SELECT proname AS "Name"
FROM pg_proc
  INNER JOIN pg_type ON ( pg_type.oid = ANY(proargtypes) )
WHERE typname = 'jsonb';

And, that gets us exactly what we want.

information_schema

While maybe not applicable here, generally speaking you can find some information in the information_schema. This generic interface doesn't support everything, it's slow, and psql doesn't use it internally. I did not see this information in information_schema.routines at all.

Some of this answer was shamelessly inspired from this question but aimed to be a more friendly resource.

OTHER TIPS

I want to find a list of functions that can work on jsonb

Your answer so far only finds:

  • Functions with one or more jsonb parameters in the function signature.

A good start, but only a subset of what you are asking for.

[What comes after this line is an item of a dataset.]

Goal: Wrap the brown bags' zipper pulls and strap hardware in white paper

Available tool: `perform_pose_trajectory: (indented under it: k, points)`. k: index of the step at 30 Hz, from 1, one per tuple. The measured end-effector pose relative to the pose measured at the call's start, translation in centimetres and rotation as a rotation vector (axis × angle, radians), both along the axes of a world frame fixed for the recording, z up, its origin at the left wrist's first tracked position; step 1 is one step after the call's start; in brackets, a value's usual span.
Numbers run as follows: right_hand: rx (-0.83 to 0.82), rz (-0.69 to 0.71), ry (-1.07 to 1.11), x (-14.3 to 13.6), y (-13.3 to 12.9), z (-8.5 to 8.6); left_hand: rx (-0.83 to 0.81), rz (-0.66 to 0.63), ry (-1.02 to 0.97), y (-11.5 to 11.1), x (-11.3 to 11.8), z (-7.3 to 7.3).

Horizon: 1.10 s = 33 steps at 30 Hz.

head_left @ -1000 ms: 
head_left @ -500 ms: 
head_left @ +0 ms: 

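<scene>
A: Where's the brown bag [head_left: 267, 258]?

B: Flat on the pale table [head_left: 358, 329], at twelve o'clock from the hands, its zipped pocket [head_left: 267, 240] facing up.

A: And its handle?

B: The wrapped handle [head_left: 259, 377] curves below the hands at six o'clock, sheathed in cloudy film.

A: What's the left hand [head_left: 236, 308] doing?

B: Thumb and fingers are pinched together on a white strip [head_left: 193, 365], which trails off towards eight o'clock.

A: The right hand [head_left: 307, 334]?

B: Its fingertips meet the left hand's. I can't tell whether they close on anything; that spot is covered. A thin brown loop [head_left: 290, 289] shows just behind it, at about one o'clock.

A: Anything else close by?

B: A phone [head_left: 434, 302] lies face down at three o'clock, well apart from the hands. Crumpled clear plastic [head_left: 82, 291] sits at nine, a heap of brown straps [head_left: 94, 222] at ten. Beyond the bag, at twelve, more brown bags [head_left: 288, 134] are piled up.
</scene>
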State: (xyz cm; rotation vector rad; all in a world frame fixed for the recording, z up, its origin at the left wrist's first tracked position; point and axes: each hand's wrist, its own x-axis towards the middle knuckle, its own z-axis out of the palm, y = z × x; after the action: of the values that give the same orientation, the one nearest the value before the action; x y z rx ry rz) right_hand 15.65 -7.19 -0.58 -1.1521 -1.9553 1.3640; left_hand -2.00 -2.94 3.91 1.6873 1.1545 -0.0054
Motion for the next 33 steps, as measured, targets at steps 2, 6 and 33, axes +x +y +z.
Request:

Your query can be simplified and improved using object identifier types:

SELECT oid::regprocedure AS func_with_params, prorettype::regtype AS return_type
FROM   pg_proc
WHERE  'jsonb'::regtype = ANY(proargtypes);

Understanding this query is the minimum requirement to start looking at the next:

WITH RECURSIVE cte AS (
   SELECT 'jsonb'::regtype AS my_type

   UNION      -- fold dupes
   SELECT a.attrelid::regclass::text::regtype
   FROM   cte t
   JOIN   pg_attribute a ON a.atttypid = t.my_type
   )
SELECT p.oid::regprocedure AS func, prorettype::regtype AS return_type
FROM   pg_proc p 
WHERE  EXISTS (
   SELECT 1
   FROM   cte 
   WHERE  my_type = ANY (proargtypes)
   OR     my_type = prorettype
   )
ORDER  BY 1;

This includes more functions that can work on jsonb:

  • Functions taking a composite / row type that contains a jsonb column.
  • The last point has to be resolved recursively, since types can be nested recursively.
  • Functions returning jsonb.
  • Functions returning any of the above mentioned types containing jsonb.

To test nested types:

CREATE TEMP TABLE j2(t text, j jsonb);
CREATE TEMP TABLE j22(j j2);
CREATE TEMP TABLE j222(j j22);

CREATE FUNCTION pg_temp.f_j() RETURNS jsonb AS 'SELECT NULL::jsonb' LANGUAGE sql;
CREATE FUNCTION pg_temp.f_j2(j2) RETURNS bool AS 'SELECT true' LANGUAGE sql;
CREATE FUNCTION pg_temp.f_j222(j222) RETURNS bool AS 'SELECT true' LANGUAGE sql;

And run the above query again.

More

And we haven't even talked about these, yet:

  • Polymorphic functions (can be called with various data types).

  • Functions working with jsonb in the body but neither take nor return jsonb. For example, PL/pgSQL function do not even store a dependency in the system table because the function body is stored a string and parsed and planned at the first call in the session ...

  • Implicit or assignment casts and function type resolution.

    The data type in question may very well be valid input to other functions after an implicit type cast.

  • Domains, typed tables, maybe other exotic features.